Considering that the prevalence of sleep difficulties [24] and emotional eating is higher among females, particularly adolescents [25], this study was conducted to examine the 1) relations among sleep quality, emotional eating behavior, and energy and macronutrients intake among a sample of school –age students (13–19 years) in Tabriz, Iran, and 2) whether emotional eating behavior mediates the effect of sleep quality on food intake.

Method

Participants

The participating subjects were 150 school-age students, all of whom were girls. The participants’ mean age was 15.56 (SD = 1.66, range 13–19) years.

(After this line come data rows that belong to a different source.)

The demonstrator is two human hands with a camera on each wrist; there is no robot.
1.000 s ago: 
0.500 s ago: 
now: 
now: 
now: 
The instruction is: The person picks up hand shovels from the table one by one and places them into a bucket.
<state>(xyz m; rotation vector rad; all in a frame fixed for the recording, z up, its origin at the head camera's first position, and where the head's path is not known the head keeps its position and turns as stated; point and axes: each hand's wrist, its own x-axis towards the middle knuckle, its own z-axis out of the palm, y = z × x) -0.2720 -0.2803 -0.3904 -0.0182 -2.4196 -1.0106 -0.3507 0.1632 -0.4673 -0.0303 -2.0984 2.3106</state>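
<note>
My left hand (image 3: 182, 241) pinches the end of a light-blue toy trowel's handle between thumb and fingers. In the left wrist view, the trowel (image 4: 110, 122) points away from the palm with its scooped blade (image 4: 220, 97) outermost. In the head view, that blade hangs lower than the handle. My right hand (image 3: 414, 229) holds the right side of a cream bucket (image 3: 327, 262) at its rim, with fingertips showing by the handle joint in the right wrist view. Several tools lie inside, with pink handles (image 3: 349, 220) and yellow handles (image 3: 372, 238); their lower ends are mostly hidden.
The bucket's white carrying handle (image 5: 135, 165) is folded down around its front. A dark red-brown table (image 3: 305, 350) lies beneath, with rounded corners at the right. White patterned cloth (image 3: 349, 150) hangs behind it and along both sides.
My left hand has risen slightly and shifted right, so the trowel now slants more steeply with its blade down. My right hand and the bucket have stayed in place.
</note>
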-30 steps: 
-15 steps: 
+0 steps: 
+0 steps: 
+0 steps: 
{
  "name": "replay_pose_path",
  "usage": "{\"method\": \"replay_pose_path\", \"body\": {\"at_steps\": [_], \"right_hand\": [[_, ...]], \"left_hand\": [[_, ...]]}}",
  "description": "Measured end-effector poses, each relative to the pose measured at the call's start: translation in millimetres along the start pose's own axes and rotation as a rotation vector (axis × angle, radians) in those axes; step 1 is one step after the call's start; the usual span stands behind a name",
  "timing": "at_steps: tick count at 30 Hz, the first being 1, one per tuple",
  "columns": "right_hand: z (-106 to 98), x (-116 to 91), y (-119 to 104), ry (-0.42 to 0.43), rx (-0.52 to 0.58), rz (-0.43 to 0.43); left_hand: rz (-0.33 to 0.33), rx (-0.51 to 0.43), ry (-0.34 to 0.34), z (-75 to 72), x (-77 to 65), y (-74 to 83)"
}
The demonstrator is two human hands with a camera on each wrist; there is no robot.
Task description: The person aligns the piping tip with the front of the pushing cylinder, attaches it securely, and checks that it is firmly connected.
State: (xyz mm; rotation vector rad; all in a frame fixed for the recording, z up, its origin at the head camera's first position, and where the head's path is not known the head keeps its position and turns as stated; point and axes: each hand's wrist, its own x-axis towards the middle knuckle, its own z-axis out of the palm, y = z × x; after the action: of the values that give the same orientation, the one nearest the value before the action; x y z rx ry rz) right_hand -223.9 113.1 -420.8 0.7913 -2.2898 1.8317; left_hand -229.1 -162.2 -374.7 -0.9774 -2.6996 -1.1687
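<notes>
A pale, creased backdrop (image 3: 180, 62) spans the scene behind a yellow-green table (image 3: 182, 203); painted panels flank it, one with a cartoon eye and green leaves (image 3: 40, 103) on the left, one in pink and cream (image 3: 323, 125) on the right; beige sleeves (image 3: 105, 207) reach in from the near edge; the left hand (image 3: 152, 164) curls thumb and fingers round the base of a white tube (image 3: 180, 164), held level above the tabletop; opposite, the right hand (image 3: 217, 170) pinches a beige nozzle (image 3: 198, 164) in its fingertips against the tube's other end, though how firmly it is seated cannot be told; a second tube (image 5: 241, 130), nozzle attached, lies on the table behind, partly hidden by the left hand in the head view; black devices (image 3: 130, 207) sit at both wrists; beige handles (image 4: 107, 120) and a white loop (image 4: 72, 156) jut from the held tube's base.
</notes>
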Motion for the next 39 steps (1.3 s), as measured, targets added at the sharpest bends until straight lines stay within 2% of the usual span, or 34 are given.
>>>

Subjects were recruited voluntarily through announcement flyers placed in schools after getting permission from the Ministry of Education. Written consent form was obtained from students and their parents. They entered the study if they were apparently healthy, based on their self-report of having no evidence of chronic disease such as diabetes, cardiovascular disease, cancer, or any condition that could interfere with study results, such as breathing problems. Data collection was carried out by two trained study personnel in schools under the supervision of the Tabriz University of Medical Sciences.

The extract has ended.